▸ About this task
The output must match the lines from the first line of the listing below through the line holding "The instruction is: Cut" exactly and must contain no pictures.

───── Stored data ─────

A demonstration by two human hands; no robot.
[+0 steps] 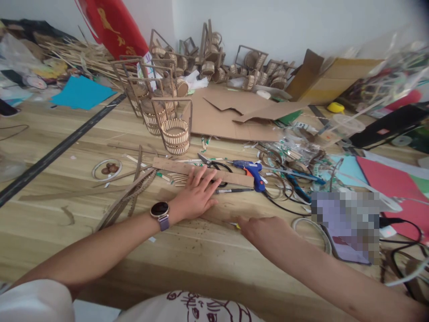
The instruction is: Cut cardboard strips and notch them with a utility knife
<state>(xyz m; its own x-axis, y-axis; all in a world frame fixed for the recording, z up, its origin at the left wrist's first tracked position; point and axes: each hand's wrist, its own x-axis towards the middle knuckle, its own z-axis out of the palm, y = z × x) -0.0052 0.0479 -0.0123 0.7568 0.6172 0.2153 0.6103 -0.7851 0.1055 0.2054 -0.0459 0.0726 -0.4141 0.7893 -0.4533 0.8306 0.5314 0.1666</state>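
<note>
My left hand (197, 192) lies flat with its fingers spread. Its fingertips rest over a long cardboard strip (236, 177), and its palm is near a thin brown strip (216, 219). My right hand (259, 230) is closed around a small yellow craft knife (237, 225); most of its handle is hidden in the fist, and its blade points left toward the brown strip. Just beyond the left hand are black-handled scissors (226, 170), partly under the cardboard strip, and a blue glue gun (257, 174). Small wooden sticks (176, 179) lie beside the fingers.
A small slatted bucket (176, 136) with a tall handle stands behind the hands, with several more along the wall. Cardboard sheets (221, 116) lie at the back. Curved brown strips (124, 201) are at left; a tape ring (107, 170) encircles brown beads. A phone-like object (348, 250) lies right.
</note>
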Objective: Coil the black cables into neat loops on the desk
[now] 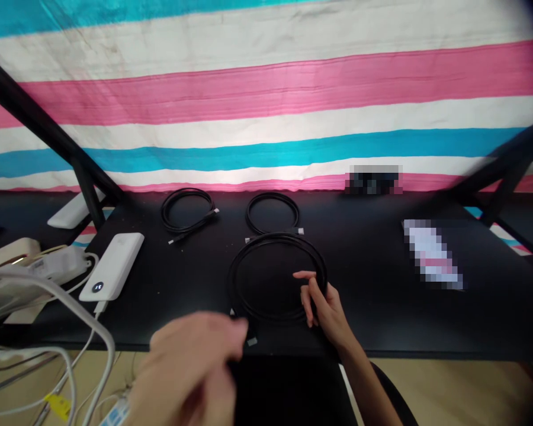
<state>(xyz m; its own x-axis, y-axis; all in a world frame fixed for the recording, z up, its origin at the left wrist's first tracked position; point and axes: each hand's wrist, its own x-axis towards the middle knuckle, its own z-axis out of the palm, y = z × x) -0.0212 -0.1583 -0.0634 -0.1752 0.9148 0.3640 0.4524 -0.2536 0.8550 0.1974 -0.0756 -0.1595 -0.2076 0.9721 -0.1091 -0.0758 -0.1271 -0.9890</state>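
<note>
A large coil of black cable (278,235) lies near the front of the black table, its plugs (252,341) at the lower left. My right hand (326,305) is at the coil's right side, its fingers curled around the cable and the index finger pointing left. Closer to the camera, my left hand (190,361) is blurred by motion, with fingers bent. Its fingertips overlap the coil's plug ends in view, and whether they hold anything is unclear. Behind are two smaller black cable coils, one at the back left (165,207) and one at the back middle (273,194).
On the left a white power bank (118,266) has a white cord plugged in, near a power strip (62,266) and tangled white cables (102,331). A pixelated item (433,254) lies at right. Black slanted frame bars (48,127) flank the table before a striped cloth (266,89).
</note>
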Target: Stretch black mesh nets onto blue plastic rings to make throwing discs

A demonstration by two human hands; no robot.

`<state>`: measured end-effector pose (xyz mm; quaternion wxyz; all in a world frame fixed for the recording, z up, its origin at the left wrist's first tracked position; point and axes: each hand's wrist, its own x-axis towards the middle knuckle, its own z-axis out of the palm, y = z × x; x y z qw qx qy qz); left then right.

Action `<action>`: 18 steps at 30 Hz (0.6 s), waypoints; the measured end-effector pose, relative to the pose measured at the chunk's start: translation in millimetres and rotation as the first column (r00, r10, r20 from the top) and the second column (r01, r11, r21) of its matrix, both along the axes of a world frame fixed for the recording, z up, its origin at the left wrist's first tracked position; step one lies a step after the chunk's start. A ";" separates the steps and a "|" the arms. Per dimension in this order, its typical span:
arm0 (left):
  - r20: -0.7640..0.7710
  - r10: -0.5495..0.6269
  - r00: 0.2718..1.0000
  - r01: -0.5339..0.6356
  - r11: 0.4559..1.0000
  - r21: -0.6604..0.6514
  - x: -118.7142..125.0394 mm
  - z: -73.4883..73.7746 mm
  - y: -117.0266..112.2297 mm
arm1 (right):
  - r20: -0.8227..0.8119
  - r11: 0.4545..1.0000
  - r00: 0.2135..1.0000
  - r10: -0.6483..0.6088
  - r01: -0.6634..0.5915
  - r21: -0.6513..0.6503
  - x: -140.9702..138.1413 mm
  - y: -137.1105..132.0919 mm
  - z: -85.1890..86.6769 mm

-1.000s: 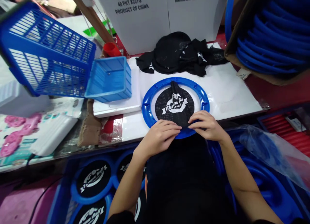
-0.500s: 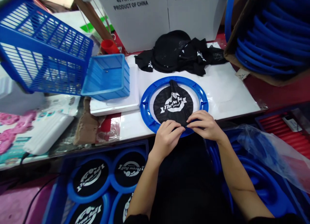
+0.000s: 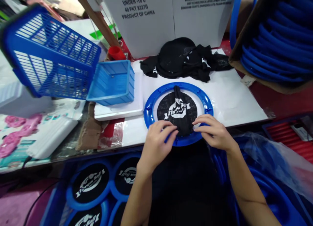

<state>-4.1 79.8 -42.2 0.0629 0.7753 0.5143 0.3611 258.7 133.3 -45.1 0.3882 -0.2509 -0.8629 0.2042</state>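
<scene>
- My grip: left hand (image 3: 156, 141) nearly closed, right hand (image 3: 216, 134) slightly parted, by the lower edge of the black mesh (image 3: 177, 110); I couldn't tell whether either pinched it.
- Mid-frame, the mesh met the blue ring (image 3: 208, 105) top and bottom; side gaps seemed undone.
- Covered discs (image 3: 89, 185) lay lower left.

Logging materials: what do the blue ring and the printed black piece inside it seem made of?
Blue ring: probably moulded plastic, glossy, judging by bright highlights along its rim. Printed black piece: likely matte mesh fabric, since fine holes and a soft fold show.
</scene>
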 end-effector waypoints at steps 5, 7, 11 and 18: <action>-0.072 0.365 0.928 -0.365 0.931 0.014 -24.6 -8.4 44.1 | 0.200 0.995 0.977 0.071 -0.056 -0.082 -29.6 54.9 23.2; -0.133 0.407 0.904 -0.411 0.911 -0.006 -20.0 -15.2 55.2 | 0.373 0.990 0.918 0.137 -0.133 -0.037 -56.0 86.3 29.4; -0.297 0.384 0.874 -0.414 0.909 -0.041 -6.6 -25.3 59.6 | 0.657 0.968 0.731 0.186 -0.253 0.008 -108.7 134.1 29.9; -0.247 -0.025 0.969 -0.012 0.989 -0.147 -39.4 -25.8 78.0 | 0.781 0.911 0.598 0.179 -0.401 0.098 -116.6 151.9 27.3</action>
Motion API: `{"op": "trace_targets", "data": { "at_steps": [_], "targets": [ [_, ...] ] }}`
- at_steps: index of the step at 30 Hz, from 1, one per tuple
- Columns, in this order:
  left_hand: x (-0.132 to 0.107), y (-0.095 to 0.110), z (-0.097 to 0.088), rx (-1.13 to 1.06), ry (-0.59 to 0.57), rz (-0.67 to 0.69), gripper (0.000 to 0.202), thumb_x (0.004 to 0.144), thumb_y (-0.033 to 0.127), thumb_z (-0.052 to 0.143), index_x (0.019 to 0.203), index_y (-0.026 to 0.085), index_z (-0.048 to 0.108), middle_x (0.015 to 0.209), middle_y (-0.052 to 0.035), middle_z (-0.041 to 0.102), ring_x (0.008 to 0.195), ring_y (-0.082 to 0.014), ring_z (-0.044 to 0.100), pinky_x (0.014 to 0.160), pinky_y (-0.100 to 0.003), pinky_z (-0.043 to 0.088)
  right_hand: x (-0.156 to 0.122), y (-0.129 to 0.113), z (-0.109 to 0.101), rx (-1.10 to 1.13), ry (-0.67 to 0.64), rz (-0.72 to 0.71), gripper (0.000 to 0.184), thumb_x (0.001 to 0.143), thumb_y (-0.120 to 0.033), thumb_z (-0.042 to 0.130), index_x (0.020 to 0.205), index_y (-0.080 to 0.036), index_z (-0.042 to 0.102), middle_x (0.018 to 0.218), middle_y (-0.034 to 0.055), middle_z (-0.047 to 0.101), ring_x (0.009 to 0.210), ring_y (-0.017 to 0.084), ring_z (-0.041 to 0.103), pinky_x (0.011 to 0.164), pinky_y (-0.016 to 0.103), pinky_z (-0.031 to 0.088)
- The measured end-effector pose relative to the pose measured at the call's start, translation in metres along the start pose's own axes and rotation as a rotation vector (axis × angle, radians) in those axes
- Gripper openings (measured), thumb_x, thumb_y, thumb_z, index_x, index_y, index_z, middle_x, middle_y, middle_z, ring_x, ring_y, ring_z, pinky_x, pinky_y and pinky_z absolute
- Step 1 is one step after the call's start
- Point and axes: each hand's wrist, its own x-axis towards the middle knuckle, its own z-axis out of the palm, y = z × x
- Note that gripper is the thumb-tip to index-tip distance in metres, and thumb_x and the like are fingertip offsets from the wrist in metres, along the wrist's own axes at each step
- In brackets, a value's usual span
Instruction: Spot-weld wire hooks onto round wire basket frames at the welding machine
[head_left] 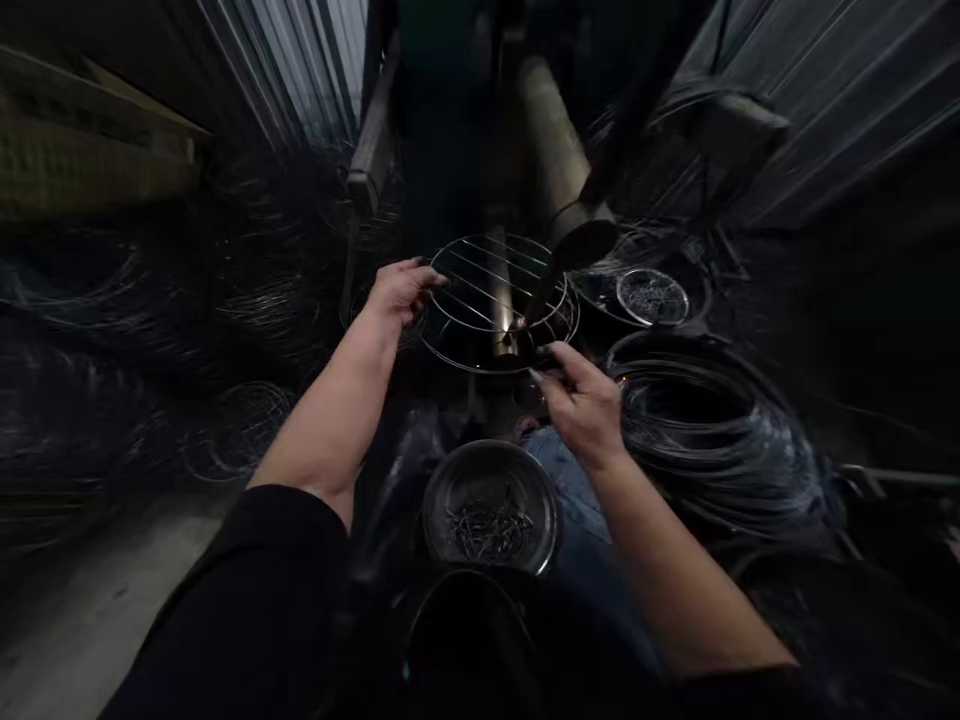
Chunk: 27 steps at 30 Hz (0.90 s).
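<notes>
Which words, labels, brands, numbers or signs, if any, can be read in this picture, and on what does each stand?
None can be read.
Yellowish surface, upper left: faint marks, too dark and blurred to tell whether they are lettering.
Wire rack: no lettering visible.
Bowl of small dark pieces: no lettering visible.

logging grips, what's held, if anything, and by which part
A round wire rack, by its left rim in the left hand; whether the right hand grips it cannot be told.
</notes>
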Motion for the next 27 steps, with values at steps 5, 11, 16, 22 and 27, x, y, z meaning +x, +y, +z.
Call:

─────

▸ Solution to this problem
A demonstration by two human hands; no robot.
[+0 steps] 
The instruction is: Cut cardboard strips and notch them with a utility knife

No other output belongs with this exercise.